--- The input ---
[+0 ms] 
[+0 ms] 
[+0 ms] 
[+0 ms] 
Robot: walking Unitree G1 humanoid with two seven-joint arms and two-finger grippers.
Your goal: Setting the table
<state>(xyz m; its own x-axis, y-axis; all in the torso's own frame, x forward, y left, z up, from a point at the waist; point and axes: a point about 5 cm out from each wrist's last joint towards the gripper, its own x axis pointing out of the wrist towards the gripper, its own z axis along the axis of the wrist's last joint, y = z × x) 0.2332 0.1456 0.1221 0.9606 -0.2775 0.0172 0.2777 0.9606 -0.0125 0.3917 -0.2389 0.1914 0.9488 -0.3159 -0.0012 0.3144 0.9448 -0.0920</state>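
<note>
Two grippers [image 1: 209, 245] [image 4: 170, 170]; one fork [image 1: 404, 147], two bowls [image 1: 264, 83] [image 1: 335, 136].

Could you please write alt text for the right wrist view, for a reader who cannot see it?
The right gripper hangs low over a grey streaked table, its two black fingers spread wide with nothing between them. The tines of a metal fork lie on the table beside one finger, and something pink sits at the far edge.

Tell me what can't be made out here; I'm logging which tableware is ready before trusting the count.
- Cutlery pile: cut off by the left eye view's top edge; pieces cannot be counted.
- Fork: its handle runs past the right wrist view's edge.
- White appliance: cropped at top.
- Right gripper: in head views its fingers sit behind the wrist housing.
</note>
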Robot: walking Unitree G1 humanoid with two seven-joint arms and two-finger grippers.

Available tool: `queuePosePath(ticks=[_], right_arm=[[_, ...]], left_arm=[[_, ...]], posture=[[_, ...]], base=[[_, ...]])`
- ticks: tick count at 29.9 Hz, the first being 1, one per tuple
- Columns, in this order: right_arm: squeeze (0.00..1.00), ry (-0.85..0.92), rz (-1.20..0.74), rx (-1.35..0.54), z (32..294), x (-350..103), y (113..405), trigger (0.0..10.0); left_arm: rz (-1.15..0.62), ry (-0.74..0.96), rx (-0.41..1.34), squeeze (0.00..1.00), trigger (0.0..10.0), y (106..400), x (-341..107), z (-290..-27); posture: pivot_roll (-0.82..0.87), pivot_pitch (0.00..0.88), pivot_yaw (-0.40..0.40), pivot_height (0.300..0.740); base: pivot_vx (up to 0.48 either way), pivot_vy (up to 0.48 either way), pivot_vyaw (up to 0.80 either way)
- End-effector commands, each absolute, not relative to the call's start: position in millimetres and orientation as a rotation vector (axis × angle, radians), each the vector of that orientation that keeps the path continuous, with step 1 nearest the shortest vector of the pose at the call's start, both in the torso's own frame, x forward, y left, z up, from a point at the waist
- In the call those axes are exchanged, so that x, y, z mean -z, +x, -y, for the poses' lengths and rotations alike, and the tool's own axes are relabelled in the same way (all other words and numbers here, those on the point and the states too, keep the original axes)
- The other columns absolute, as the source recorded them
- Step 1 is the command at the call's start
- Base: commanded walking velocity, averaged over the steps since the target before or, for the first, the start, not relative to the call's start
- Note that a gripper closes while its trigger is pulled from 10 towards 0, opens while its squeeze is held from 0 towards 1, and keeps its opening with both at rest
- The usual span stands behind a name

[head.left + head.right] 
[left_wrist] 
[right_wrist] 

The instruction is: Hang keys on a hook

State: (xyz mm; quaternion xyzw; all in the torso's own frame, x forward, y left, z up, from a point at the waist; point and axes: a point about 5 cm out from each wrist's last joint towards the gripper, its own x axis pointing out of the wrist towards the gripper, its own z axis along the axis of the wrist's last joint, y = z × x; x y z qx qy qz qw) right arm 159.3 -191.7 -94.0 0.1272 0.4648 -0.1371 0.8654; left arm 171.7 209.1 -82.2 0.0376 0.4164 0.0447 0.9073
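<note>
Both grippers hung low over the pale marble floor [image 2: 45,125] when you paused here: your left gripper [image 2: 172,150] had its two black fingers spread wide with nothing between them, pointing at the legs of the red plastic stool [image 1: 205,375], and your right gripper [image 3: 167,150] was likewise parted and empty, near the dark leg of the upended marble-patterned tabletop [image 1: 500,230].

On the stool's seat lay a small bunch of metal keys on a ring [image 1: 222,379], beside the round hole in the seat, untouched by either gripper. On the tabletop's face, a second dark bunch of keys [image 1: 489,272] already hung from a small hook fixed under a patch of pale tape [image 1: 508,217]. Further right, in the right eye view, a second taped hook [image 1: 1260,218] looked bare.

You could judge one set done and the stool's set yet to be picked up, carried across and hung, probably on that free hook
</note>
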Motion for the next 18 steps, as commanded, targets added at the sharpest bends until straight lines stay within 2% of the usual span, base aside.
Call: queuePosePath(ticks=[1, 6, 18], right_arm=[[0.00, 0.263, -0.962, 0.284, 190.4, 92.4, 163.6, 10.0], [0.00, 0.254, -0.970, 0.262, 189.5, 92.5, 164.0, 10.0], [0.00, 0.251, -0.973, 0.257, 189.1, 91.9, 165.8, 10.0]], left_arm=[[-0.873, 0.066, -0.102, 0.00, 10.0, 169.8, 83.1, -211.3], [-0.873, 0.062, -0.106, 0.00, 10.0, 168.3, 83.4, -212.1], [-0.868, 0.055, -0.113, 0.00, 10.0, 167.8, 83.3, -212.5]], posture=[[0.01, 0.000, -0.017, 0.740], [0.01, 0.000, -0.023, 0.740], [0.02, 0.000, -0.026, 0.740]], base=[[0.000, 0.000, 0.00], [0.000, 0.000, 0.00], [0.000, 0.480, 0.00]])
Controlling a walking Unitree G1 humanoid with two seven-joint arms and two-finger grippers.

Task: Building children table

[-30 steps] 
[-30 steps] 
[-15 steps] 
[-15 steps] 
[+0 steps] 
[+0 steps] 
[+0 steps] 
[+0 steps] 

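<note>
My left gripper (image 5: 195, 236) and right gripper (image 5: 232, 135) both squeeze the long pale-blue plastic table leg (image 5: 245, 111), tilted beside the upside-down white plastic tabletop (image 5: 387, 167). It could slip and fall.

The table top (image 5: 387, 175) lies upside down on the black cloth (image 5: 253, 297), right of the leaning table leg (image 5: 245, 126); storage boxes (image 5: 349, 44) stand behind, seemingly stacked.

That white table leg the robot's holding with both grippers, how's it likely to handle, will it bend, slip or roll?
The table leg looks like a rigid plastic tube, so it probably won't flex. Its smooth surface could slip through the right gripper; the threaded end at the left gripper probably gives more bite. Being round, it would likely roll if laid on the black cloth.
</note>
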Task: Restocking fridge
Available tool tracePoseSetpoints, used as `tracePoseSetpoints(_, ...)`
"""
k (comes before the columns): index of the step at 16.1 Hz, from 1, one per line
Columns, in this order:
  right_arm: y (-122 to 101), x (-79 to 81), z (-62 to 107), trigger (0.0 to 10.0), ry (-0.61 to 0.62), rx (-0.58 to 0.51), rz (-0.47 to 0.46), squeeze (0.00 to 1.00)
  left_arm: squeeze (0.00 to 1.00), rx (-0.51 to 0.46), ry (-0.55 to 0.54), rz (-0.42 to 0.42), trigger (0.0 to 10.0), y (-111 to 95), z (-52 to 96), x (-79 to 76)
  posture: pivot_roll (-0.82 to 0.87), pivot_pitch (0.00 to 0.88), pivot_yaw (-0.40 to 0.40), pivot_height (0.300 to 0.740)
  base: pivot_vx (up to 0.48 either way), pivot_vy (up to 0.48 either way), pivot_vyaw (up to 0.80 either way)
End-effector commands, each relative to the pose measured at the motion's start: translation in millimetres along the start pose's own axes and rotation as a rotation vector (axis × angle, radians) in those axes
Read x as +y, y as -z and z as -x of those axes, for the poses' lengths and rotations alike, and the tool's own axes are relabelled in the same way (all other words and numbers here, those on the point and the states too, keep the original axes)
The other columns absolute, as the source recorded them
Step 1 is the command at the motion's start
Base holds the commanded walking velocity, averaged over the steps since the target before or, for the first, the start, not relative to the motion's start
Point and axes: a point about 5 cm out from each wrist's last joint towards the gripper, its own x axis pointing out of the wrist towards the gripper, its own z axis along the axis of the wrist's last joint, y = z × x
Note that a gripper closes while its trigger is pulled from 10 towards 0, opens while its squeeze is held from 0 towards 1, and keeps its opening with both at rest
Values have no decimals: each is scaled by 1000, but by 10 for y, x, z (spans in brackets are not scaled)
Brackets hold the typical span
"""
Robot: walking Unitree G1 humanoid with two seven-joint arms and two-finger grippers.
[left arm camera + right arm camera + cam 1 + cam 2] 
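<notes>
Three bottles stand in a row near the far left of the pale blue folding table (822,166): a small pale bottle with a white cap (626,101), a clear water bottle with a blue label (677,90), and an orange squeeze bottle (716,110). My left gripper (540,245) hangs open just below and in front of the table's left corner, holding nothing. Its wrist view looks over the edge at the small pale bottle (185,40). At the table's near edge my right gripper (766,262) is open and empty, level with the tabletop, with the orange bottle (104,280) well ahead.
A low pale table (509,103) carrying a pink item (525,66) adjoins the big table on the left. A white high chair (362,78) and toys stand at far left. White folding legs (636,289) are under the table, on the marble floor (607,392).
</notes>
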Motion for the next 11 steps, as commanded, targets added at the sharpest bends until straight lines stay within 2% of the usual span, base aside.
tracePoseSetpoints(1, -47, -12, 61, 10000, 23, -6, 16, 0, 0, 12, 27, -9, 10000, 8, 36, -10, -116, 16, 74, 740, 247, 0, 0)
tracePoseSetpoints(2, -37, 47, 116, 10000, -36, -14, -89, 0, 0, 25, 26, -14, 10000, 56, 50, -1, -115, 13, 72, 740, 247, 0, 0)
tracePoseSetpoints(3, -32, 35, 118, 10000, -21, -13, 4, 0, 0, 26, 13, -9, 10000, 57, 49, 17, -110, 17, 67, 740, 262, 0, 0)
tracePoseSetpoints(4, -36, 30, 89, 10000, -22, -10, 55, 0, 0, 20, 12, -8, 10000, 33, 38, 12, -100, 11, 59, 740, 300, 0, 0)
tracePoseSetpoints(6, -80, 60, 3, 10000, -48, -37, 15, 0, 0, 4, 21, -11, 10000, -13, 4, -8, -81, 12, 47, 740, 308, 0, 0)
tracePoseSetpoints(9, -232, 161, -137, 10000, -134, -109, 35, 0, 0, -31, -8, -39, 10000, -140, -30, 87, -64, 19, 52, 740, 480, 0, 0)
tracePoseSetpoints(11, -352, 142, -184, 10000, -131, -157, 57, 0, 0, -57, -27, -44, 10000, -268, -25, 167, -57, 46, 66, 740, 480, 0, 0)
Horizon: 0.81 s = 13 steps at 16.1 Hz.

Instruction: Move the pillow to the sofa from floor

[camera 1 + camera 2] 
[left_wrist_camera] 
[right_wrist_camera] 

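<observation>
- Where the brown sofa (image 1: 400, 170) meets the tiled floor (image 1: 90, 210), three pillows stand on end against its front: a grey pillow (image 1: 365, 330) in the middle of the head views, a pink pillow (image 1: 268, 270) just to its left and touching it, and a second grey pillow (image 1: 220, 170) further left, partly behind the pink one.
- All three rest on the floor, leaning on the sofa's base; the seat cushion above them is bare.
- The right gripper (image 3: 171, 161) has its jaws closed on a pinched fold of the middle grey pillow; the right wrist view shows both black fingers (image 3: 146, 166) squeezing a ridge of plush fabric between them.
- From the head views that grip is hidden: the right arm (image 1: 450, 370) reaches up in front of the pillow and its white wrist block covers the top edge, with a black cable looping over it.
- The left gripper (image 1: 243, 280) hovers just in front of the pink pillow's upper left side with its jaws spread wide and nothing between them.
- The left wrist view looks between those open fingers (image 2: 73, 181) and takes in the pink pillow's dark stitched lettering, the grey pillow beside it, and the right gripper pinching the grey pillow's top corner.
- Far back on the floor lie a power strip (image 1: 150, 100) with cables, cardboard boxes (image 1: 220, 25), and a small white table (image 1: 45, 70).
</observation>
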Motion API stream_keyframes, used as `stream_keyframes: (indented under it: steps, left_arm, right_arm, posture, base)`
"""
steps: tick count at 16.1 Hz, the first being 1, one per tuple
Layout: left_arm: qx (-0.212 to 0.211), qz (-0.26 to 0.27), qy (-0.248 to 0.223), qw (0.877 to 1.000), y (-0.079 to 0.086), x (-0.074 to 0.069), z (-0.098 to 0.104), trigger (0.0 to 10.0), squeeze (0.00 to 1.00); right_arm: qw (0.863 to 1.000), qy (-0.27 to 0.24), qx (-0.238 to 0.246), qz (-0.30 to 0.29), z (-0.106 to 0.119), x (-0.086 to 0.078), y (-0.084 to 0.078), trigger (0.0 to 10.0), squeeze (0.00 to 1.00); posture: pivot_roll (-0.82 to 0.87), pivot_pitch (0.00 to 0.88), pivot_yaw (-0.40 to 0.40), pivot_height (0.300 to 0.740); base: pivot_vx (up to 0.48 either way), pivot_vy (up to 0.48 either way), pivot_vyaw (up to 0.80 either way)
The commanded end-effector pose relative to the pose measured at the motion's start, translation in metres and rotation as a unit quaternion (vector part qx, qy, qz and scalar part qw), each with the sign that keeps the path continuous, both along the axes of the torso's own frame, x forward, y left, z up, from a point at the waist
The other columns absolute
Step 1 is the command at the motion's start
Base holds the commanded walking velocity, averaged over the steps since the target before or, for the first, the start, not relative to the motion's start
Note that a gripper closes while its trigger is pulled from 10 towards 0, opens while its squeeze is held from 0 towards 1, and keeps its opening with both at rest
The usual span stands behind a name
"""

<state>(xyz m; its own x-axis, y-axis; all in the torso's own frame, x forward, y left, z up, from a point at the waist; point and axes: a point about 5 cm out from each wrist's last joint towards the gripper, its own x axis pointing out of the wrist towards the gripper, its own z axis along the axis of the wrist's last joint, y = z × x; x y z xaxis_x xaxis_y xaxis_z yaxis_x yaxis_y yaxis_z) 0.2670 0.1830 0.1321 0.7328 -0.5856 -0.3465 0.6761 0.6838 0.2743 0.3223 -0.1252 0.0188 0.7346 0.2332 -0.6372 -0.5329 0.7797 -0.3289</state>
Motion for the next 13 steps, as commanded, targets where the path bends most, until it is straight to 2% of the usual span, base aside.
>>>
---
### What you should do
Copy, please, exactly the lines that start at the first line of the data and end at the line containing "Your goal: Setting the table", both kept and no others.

### Written answer
[+0 ms] 
[+0 ms] 
[+0 ms] 
[+0 ms] 
Robot: walking Unitree G1 humanoid with two seven-joint arms and two-finger grippers.
Your goal: Setting the table

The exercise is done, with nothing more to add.